New Albany’s police chief wants parents to understand that kids younger than 16 simply cannot defend themselves against an attacker.

Chief Greg Jones says 16 is the appropriate age to allow children to be outside by themselves. “I think that's the threshold where you see children getting a little bit more freedom," he says.

While the ultimate decision comes down to parents and personal preference, he says no matter how mature a child may seem, it’s what happens after a child is abducted that is the greatest concern.

“If you were to allow them to take off at 7 or 8 and you don’t hear from them for a while, where would you begin? What would you do? How would you even know what happened to them?” Jones asks.

According to the National Center for Missing and Exploited Children (NCMEC), one in five kids who are kidnapped become victims of child sex trafficking. It’s that fear that prompted hundreds of parents to sign up their children for New Albany’s annual Safety Town, an intense two week course for kids entering kindergarten, covering 11 topics such as stranger danger.

NCMEC Resources For Families

“We've never really had the talk with him about what to do to be cautious with other people that he doesn't know,” says Shannon Jap, who enrolled her son Oliver, who is 5-years-old. “My son loves to say hi to everybody and he just goes up to people when we’re in restaurants and we just want to make sure that he knows to be careful when he’s talking to people,” she adds.

Chief Jones says that’s the ultimate goal of safety town is to teach children than bad people can seem nice too.

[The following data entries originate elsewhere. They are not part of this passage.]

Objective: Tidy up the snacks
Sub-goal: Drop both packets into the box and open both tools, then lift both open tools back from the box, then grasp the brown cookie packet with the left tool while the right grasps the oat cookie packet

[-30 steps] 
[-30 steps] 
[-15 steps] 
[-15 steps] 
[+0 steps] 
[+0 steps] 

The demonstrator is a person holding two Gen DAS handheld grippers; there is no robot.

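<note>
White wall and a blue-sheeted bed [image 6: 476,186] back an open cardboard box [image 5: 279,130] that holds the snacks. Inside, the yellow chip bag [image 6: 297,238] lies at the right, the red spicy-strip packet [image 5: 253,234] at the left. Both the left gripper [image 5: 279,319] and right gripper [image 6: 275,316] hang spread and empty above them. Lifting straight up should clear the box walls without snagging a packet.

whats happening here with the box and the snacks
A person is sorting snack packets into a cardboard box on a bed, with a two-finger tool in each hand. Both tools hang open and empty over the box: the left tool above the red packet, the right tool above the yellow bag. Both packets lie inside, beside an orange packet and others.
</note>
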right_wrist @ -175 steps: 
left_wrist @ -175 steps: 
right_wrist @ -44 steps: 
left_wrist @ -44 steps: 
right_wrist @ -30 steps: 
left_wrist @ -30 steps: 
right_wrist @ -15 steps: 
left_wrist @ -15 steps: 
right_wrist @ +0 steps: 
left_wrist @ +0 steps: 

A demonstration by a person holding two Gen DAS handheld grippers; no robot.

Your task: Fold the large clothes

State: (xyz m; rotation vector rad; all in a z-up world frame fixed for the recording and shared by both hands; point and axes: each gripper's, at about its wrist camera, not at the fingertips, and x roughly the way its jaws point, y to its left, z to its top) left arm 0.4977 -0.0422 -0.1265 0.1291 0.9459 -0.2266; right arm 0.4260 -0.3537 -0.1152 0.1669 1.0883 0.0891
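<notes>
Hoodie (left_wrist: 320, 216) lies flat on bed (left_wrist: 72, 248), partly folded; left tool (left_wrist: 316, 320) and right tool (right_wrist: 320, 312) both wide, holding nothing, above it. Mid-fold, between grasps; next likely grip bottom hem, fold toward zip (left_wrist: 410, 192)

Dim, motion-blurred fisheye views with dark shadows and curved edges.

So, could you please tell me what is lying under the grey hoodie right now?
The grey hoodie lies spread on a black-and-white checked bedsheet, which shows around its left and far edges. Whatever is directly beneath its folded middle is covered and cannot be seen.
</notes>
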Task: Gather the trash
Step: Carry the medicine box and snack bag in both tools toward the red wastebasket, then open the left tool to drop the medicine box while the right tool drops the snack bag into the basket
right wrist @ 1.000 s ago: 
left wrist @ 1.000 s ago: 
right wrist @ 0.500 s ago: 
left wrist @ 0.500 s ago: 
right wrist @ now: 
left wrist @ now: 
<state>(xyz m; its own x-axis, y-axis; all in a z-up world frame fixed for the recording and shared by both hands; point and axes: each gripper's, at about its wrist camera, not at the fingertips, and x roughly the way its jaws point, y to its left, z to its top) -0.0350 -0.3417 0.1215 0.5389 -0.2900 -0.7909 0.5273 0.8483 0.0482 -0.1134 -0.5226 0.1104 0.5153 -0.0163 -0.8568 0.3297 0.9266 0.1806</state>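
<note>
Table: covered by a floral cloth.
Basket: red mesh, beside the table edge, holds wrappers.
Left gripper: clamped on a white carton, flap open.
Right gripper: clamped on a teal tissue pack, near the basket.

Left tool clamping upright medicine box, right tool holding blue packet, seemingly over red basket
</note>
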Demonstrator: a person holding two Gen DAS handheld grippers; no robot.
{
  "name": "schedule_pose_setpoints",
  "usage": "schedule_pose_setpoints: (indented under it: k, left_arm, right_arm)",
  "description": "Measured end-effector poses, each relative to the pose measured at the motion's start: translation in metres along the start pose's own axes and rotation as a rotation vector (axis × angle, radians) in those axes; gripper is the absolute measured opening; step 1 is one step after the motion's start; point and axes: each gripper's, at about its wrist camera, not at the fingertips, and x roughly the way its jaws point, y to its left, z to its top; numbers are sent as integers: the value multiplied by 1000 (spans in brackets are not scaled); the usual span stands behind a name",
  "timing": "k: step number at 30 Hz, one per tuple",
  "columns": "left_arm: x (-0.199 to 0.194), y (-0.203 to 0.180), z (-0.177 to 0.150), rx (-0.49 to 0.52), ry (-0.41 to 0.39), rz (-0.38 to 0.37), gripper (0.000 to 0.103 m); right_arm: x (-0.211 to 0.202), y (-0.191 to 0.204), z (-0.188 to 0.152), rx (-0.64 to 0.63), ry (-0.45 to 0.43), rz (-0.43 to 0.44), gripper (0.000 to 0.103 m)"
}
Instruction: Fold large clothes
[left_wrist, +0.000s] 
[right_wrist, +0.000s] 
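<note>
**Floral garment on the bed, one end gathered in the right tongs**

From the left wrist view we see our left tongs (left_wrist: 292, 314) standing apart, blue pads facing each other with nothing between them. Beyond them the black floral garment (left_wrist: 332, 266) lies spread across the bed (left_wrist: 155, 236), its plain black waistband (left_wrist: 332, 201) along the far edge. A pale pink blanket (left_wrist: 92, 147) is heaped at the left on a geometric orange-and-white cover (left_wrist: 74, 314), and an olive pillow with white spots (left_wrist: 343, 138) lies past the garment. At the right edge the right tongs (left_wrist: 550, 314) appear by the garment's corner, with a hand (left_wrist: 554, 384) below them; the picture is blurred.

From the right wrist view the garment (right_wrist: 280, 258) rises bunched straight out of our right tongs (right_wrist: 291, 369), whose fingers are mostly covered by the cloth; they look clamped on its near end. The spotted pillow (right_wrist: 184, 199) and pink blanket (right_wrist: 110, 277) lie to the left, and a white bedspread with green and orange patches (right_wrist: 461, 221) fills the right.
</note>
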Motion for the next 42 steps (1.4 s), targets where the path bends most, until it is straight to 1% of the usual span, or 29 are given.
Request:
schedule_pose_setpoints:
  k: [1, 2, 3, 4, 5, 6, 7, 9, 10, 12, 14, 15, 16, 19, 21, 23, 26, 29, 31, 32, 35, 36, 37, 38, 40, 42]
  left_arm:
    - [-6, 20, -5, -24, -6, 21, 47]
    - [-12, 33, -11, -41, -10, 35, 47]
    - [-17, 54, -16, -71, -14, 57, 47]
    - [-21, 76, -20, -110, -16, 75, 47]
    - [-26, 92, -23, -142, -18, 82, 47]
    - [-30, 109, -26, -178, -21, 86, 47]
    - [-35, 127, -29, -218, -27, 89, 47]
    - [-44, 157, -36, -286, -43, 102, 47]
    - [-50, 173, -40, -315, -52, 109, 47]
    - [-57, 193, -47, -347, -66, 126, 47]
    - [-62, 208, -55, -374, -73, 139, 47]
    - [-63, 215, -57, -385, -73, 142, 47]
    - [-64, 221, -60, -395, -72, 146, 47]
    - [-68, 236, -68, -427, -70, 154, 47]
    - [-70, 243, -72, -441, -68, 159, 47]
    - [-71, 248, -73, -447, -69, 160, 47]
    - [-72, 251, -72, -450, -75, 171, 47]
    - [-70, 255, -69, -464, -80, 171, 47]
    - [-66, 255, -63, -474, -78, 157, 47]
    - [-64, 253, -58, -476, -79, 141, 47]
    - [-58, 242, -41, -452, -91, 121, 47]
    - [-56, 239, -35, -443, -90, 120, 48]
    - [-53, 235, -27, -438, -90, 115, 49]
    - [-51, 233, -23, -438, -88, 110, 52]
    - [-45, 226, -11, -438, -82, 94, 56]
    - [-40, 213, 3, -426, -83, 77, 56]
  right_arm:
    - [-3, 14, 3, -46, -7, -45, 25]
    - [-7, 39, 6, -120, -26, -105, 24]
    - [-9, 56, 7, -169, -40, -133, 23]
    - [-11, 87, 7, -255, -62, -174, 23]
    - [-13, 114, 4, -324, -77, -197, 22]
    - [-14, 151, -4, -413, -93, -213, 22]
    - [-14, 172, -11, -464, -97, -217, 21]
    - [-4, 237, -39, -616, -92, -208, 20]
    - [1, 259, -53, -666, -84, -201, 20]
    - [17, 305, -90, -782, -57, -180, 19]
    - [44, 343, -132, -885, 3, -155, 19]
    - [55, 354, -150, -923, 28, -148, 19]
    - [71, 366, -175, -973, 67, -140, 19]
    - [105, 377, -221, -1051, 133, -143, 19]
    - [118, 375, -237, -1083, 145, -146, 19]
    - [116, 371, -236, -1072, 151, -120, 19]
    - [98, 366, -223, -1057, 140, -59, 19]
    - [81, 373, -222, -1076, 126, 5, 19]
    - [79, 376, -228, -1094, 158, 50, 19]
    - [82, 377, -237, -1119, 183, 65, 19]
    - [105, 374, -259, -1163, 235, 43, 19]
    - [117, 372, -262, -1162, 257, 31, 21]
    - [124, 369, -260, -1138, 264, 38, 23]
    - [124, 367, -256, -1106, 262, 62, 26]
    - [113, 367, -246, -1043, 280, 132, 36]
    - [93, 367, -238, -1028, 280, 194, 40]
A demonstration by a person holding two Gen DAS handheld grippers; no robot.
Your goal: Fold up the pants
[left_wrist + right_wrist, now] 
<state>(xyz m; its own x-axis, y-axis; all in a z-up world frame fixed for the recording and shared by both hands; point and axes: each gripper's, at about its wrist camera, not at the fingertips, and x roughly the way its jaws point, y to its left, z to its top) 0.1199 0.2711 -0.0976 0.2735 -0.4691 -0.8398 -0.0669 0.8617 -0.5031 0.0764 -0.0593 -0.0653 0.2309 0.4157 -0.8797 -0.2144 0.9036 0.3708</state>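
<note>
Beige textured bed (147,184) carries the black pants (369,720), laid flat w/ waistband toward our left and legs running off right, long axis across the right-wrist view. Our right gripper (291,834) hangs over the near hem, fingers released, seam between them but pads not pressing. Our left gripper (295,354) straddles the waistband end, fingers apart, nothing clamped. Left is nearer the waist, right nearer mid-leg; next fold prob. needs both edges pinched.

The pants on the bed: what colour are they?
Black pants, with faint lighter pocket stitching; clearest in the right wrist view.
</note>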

“Strangers aren’t always mean,” says the Chief.

Wendy Blanco says she wanted to make sure her 5-year-old son Pascual understood the difference. “He’s very friendly and super naïve, so for me, this is so important that he be aware when he starts playing outside by himself,” she says.

New Albany's Safety Town Director Lisa Carson says what makes this program unique from other safety cities is that each instructor is a state certified teacher. The curriculum director specifically worked with NCMEC to rewrite the center’s stranger awareness program.

The summer classes are now full, but something new to New Albany’s safety town this year is a Graduate Camp for kids who completed the first course. That means a child at the age of 7 entering 2nd grade can sign up, according to Carson.

“We believe strongly that these messages need to be re-enforced and taught using varying methods to be as effective as possible,” she adds.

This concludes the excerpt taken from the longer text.